Fix GPU integration issues and improve benchmarking setup by souls-syntax · Pull Request #39 · builders-lab/soft-cuda

souls-syntax · 2026-04-30T19:53:07Z

No description provided.

…eing wrong as it never called that function

…nce nvcc free and made make.sh slightly more better

souls-syntax · 2026-04-30T19:57:46Z

@greptile you there?

souls-syntax · 2026-04-30T19:58:30Z

@greptile why you not commenting on the PR??

greptile-apps · 2026-04-30T19:59:48Z

This PR was already merged by the time I was engaged — there's no pending review window to comment on.

That said, the PR touched 27 files with 2327 additions. If you'd like, I can do a post-merge review and leave a summary comment on the PR thread covering things like:

Error handling in the GPU backward pass functions
Memory safety in the CUDA kernel changes
Benchmarking setup correctness

Just say the word and I'll go through the diff and share findings.

Tip: You can customize Greptile's behavior for this repo with .greptile/rules.md and .greptile/config.json.

souls-syntax · 2026-04-30T20:00:19Z

yes do that

greptile-apps · 2026-04-30T20:03:18Z

Greptile Summary

This PR wires up real GPU backpropagation (CUDA kernels for all core ops + GPU SGD), switches the forward matmul to cuBLAS, adds an AOT hardware profiler that writes CONFIG.soft, and introduces a suite of C++ and Python benchmarks. The core autograd and backend-dispatch changes look structurally sound, but there are three correctness bugs in the new benchmark/bridge code that should be fixed before merge:

total_flops is uint32_t in bench_softcuda.cpp but 2 × 4096³ ≈ 137 B overflows, making all reported GFLOPs values wrong.
bench_pytorch.py calls torch.cuda.get_device_name(0) unconditionally at the top level, crashing on any CPU-only machine.
The three CUDA helper wrappers in backprop_cuda_bridge.cu silently discard cudaError_t, risking undetected gradient corruption during training.

Confidence Score: 4/5

Safe to merge after fixing the uint32_t overflow, the unconditional CUDA device name call, and adding error checking to the CUDA bridge helpers.

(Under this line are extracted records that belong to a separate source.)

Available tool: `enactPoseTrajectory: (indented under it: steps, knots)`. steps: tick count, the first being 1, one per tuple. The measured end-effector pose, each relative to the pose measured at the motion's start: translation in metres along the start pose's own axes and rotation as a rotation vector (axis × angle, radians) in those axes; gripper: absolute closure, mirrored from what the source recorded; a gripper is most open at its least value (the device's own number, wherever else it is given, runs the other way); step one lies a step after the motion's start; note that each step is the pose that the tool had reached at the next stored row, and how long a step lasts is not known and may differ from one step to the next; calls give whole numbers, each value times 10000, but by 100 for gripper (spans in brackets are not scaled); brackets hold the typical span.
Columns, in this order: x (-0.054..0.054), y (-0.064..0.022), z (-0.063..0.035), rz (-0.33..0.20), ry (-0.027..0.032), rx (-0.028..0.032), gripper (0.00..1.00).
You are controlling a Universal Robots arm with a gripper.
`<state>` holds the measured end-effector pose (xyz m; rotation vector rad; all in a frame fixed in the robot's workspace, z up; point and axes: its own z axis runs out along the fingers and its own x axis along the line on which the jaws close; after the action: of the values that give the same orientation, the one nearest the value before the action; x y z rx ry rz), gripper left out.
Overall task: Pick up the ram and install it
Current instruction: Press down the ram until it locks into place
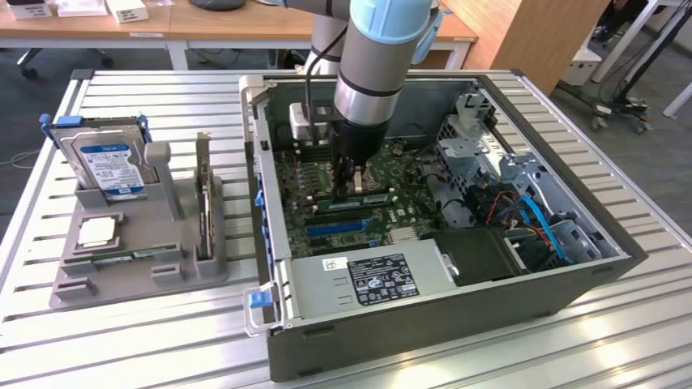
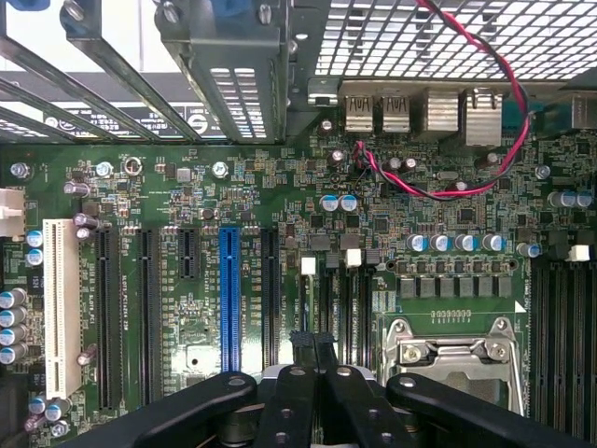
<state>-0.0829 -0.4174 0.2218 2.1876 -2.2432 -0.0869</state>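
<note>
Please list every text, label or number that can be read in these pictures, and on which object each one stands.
None can be read with certainty.
Hard drive blue label: too blurred.
Power supply sticker: too small.
Motherboard white printing: too small.

An open grey metal computer case (image 1: 605, 263) lies on a slatted aluminium table (image 1: 141, 332), with a green motherboard (image 2: 261, 196), blue expansion slot (image 2: 229, 299), white slot (image 2: 61, 308) and red-black wire pair (image 2: 485, 177) inside. Toward the exterior view's left, a grey plastic parts holder (image 1: 162, 243) carries a blue-labelled silver hard drive (image 1: 106, 166) and an upright expansion card (image 1: 203, 190). A wooden desk (image 1: 216, 28) stands behind.
</note>
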Motion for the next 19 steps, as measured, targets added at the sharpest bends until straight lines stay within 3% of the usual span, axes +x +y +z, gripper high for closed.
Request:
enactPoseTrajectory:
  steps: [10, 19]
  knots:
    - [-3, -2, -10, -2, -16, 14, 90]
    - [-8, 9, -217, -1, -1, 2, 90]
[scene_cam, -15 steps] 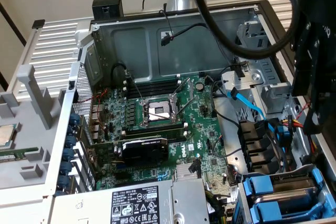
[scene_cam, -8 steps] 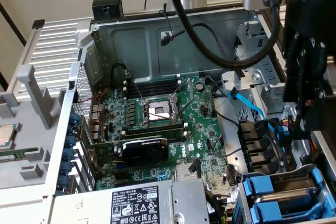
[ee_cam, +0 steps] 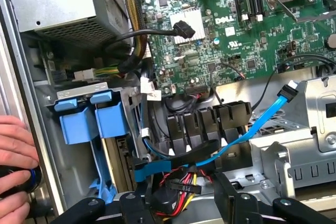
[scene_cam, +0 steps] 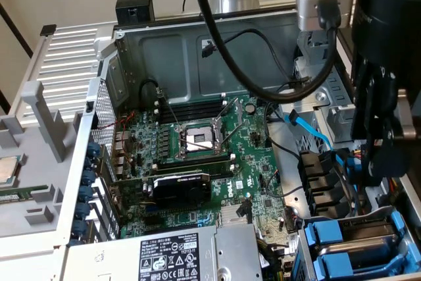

Three P1 findings: a uint32_t overflow producing incorrect benchmark output, a guaranteed crash in bench_pytorch.py on CPU-only machines, and silent CUDA error discarding in gradient helpers that can corrupt training silently. The core GPU autograd and cuBLAS integration are architecturally solid.

benchmarks/bench_softcuda.cpp (overflow), benchmarks/bench_pytorch.py (unconditional CUDA call), src/backend_cpu/backprop/backprop_cuda_bridge.cu (unhandled CUDA errors), temp (should be deleted)

Important Files Changed

Filename	Overview
benchmarks/bench_softcuda.cpp	New comprehensive benchmark suite; contains a uint32_t overflow for total_flops (4096³ × 2 wraps around), producing incorrect GFLOPs output for the matmul benchmark.
benchmarks/bench_pytorch.py	New PyTorch comparison benchmark; crashes without CUDA due to unconditional torch.cuda.get_device_name(0) call, and contains mismatched labels (512×512 header vs actual 4096×4096 run).
src/backend_cpu/backprop/backprop_cuda_bridge.cu	New CUDA helper wrappers for host↔device copies; all three functions silently discard cudaError_t return values, risking undetected gradient corruption.
src/backend_gpu/backprop/backprop_gpu.cu	New GPU backward pass dispatcher implementing CUDA kernels for ADD, SUB, ReLU, SQUARE, MEAN, BROADCAST_ADD, and matrix multiply; includes GPU SGD kernel. Error handling via cudaDeviceSynchronize is present.
src/backend_cpu/backprop/backprop_b.cpp	Significantly reworked: GPU backward is now dispatched via backprop_gpu_dispatch with a CPU fallback path; MUL_MATRIX case enabled; GPU grad buffers are seeded and zeroed during gradInitializer.
src/core/graph/assignBackend.cu	Backend assignment generalised to all op types via JSON key lookup; fallback added when GPU allocation fails; forward-evaluate guarded against NULL device_ptr before cudaMemcpy.
src/init/config/profiler_core.cu	New AOT hardware profiler measuring CPU/GPU crossover thresholds; mul_scalar and broadcast_add thresholds are incorrectly copied from the add crossover rather than being measured independently.
src/backend_gpu/math/matmul.cu	Switched forward matmul from a naive CUDA kernel to cuBLAS SGEMM via a lazily-initialised global cublasHandle_t; handle is never destroyed (resource leak, acceptable for demo).
benchmarks/CMakeLists.txt	New benchmark build configuration; hardcodes /opt/cuda/targets/x86_64-linux/lib and links cublas twice, breaking portability on non-x86 or non-Arch environments.
temp	Accidentally committed shell debug output (echo *, ls -a); should be deleted and gitignored.
src/core/graph/train.cpp	SGD now dispatches to a GPU kernel when both weights and gradients are on device, with CPU fallback and push-back to GPU after CPU update.
src/backend_gpu/kernels/sgemm_double_buffer.cuh	New double-buffered SGEMM kernel using cuda::barrier and cooperative_groups; currently commented out in matmul.cu in favour of cuBLAS.

Sequence Diagram

sequenceDiagram
    participant C as Caller (sc_graph_step)
    participant FW as tensor_graph_forward_evaluate
    participant GI as gradInitializer
    participant BP as backprop__ (CPU dispatcher)
    participant GPUd as backprop_gpu_dispatch (CUDA)
    participant SGD as tensor_sgd

    C->>FW: forward pass
    FW->>FW: cudaMemcpy H->D for CPU-resident parent tensors
    FW->>FW: tensor_evaluate_GPU / CPU per node

    C->>GI: zero grad buffers (CPU + GPU via bridge)
    GI->>GI: soft_cuda_memset_zero(device_ptr_grad)
    GI->>GI: seed root grad = 1 (CPU + GPU)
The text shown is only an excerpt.